Será entonces cuando empiece la cuenta atrás para Lydia Tár, cuya frágil realidad se irá precipitando hacia un lamentable final que, cabe mencionar, tal vez no hubiese sido el mismo de haber nacido la directora varón. No olvidemos que las desviaciones perversas resultan más imperdonables entre las mujeres, al concebirse contrarias al comportamiento que naturalmente se espera de estas. El mundo por el que se convirtió en un monstruo, y que está repleto de hombres como ella, le da la espalda para enseñarle una valiosa lección: si buscas la gloria como mujer, atente a las consecuencias, pues la fratría es un mecanismo que solo funciona por derecho de nacimiento.

Lydia Tár y su esposa

Lydia Tár, un personaje poliédrico que encarna los debates de su director

No obstante su perfidia, no es repulsión lo único que la protagonista despierta en la espectadora. El guion tiene la habilidad de dotar al personaje de un realismo que la condena y humaniza a partes iguales.

De hecho, la película nos enfrenta con ingenio a otro importante debate de rabiosa actualidad. A través de un complejo plano secuencia en el que Lydia Tár alecciona a un alumno de Juilliard, la directora de orquesta pone sobre la mesa la vieja discusión artística acerca de separar la obra del autor. Y lo hace a lo largo de una secuencia en la que, sin estar de acuerdo con ella, tampoco podemos quitarle del todo la razón.

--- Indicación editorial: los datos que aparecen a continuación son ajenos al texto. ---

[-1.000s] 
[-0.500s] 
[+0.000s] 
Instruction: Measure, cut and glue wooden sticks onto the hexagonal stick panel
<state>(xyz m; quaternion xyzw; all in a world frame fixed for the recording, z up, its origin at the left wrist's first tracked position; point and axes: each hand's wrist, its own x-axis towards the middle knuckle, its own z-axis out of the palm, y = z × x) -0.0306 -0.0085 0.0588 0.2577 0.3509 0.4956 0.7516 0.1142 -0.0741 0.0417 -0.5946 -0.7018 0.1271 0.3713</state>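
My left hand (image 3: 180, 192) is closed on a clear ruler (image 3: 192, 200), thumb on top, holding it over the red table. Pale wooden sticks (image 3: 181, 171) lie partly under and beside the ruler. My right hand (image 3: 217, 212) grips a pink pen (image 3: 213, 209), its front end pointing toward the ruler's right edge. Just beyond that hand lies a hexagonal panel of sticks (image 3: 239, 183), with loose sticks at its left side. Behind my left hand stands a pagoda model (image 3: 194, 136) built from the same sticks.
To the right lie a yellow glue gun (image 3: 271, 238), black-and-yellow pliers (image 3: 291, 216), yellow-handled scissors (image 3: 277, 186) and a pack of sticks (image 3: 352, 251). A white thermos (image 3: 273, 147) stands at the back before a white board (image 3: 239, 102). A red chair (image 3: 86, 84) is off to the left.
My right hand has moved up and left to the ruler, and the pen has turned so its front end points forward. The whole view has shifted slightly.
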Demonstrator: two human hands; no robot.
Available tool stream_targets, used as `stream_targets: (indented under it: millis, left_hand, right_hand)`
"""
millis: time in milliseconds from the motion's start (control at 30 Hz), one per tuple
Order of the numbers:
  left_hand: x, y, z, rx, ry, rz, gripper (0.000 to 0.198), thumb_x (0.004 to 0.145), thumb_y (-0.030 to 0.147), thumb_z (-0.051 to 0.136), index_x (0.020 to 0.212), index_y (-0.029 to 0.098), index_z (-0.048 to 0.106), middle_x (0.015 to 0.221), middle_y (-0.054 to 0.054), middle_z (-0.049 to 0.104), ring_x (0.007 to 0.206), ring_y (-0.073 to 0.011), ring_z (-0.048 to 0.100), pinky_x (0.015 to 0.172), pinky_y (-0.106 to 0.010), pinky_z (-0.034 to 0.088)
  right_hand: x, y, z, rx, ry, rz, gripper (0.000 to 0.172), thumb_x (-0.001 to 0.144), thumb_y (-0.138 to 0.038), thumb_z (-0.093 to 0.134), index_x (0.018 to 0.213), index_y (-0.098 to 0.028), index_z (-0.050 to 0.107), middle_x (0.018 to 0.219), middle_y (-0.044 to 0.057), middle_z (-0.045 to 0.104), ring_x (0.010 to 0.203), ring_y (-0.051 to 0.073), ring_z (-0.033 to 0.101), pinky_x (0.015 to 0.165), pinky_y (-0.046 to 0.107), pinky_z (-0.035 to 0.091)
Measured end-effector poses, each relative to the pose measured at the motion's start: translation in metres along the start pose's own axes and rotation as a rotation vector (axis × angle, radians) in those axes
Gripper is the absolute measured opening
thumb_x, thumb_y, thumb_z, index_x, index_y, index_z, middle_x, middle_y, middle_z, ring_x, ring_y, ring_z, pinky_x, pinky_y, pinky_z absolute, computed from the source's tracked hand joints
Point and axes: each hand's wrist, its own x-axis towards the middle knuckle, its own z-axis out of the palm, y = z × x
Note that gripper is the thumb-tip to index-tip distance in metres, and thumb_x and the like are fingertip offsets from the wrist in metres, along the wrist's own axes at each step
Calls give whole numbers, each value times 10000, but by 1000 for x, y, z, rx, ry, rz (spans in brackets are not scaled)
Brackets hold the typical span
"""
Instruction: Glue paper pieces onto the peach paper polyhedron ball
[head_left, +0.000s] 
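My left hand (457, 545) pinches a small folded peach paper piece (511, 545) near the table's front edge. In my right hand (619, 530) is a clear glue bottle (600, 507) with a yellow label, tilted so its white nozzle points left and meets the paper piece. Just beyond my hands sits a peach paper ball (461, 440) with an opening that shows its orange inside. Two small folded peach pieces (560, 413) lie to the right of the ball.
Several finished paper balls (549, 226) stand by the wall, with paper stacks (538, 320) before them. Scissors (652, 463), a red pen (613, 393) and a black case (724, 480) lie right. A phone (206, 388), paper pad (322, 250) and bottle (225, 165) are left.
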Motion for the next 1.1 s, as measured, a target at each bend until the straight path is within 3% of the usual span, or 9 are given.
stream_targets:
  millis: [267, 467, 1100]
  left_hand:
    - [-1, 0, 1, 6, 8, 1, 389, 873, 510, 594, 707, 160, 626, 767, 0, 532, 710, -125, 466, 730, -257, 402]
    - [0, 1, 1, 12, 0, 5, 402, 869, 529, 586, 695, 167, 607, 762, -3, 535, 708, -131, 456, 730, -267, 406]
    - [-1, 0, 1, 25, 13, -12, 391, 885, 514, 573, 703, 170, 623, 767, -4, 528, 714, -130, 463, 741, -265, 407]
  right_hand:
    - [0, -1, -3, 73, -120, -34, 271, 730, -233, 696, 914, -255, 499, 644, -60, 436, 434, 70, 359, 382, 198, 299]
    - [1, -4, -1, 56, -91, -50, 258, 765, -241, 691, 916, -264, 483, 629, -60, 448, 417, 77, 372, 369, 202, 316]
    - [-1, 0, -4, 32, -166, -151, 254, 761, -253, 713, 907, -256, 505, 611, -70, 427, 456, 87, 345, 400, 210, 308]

No obstante, el que se nos plantea es un debate ya zanjado. Obra y autor no se pueden separar en ningún caso, pues hacerlo sería faltar a la rigurosidad con la que hemos de aproximarnos al estudio de la historia. Todas las piezas artísticas son hijas de un contexto y como tal deben ser estudiadas, críticamente, sin que eso suponga faltar a su posible relevancia. La crítica de arte feminista Cris Arnedo, voz mucho más autorizada que la mía en estos asuntos, recuerda que “las imágenes artísticas no son neutras”. Y concluye que la pretensión de separar la obra y el artista conduce a “una lectura sesgada e injusta de la Historia”.

En definitiva, Tár es un reto; un desafío para una época en la que todo ha de ser blanco o negro porque no se tiene tiempo para matices. Podemos concebir la película como una invitación a explorar la incomodidad, una ocasión para disfrutar de narrativas novedosas o una excusa para poner en práctica la dialéctica. Sin olvidar que solo estamos asistiendo a la propuesta personal de un director que ha sabido elegir magníficamente cómo rodearse.